Sebanyak 638 ribu guru madrasah swasta terancam gagal diangkat menjadi Pegawai Pemerintah dengan Perjanjian Kerja (PPPK).
Sejumlah pihak pun turut bersuara dan memberikan dukungan terhadap guru madrasah swasta.
Dukungan datang salah satunya dari Anggota Komisi VIII DPR RI Fraksi Nasdem, Lisda Hendrajoni.
Ia mendesak pemerintah segera merevisi Undang-Undang Nomor 20 Tahun 2023 tentang Aparatur Sipil Negara yang dinilai menjadi penghambat utama peningkatan kesejahteraan guru madrasah dan sekolah swasta.
Desakan itu muncul setelah sekitar 638.000 guru madrasah swasta dinilai tidak memiliki ruang untuk diangkat menjadi Aparatur Sipil Negara (ASN) maupun PPPK.

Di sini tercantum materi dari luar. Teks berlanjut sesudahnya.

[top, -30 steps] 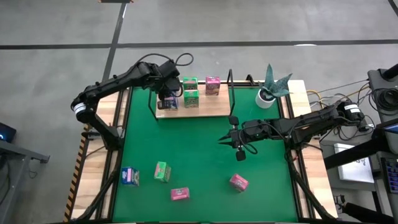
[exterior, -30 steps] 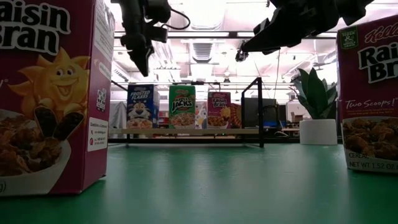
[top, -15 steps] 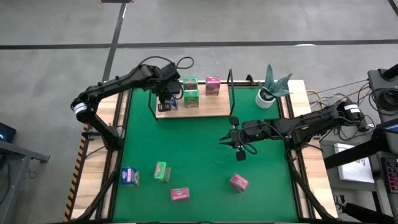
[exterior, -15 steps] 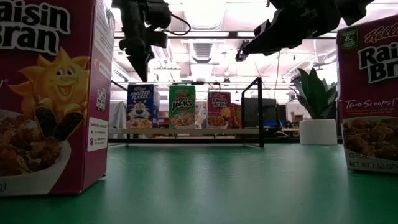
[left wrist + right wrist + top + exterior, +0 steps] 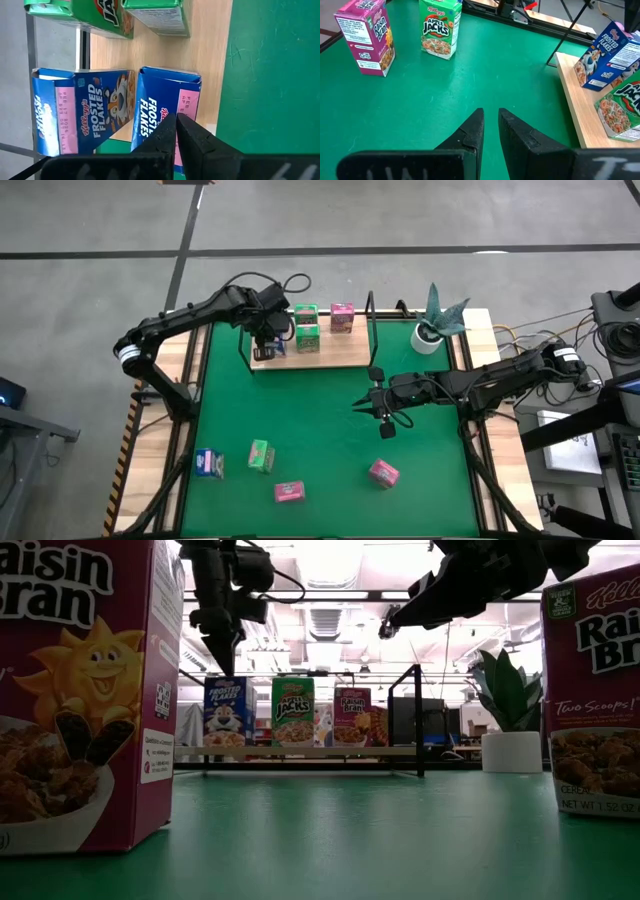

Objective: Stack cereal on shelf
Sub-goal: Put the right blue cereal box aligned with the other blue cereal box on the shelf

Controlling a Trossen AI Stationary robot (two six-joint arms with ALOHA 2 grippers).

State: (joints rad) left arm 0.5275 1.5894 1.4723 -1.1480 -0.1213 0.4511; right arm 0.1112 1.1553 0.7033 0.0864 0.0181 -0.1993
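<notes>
The shelf [image 5: 330,352] is a light-wood board with black rod uprights at the mat's far side. On it stand two blue cereal boxes [image 5: 82,112] [image 5: 165,100], two green ones [image 5: 306,312] [image 5: 308,336] and a pink one [image 5: 342,316]. On the mat near the near edge stand a blue box [image 5: 209,463], a green box [image 5: 261,455] and two pink boxes [image 5: 289,492] [image 5: 383,472]. My left gripper [image 5: 176,120] hangs shut, pointing down, just above the blue boxes without touching them [image 5: 226,665]. My right gripper [image 5: 383,416] hovers over the mid-mat, open by a narrow gap [image 5: 491,114].
A potted plant [image 5: 430,328] stands right of the shelf at the table's far right corner. A black upright [image 5: 371,305] rises at the shelf's right end. The green mat [image 5: 320,420] lies bare between the shelf and the near boxes. Cables and equipment sit beyond the table's right edge.
My left gripper has come down a little over the blue boxes on the shelf and has turned slightly about its own axis. The boxes have stayed put.
</notes>
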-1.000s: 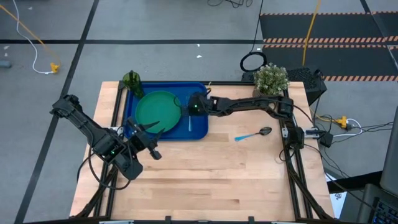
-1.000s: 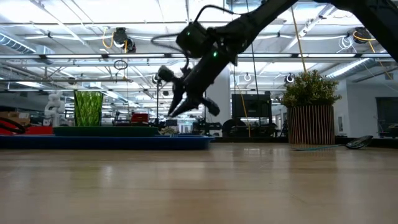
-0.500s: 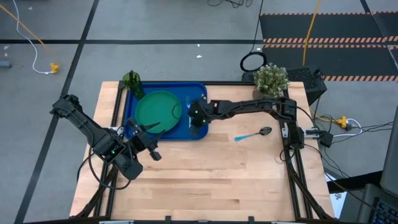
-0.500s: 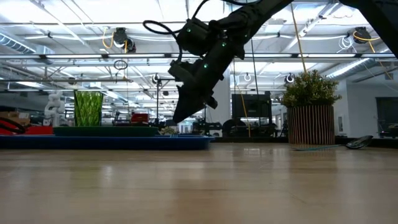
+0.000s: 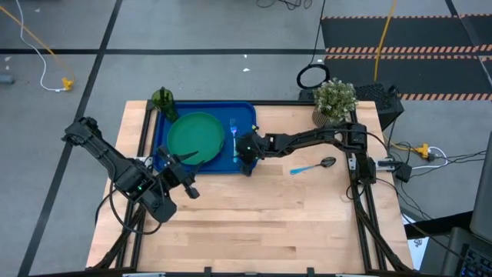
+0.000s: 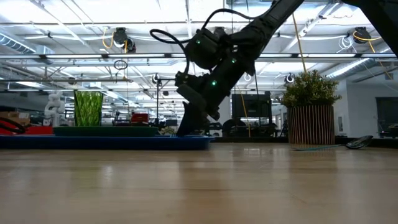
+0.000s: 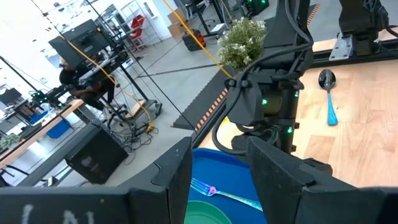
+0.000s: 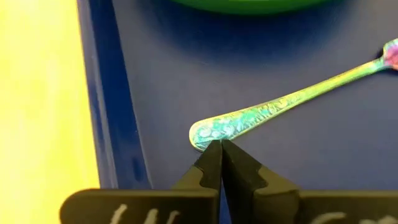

Kondisi ini terjadi karena regulasi yang ada hanya mengakomodasi tenaga kerja di bawah instansi pemerintah, sementara guru madrasah swasta berada dalam naungan yayasan.
"Kalau memang terbentur dengan undang-undang, maka tidak ada pilihan lain selain mendorong perubahan regulasi tersebut. Saya kira harus diberi terobosan melalui revisi undang-undang," kata Lisda.
Baca Juga: Guru Madrasah Swasta Tetap Bisa Jadi ASN Walapun Usulan Formasi PPPK Ditolak, Simak Penjelasannya
"Jangan sampai 638.000 guru madrasah ini mengalami jalan buntu dan akhirnya terkatung-katung tanpa kejelasan," sambungnya, dikutip Portaloka.id, Rabu, 8 April 2026.
Lisda menilai kondisi ini berpotensi membuat negara abai terhadap nasib para guru yang telah lama mengabdi di sektor pendidikan keagamaan.
Ia menegaskan bahwa revisi UU ASN harus menjadi prioritas agar negara dapat menghadirkan skema yang lebih inklusif bagi tenaga pendidik di luar sistem sekolah negeri.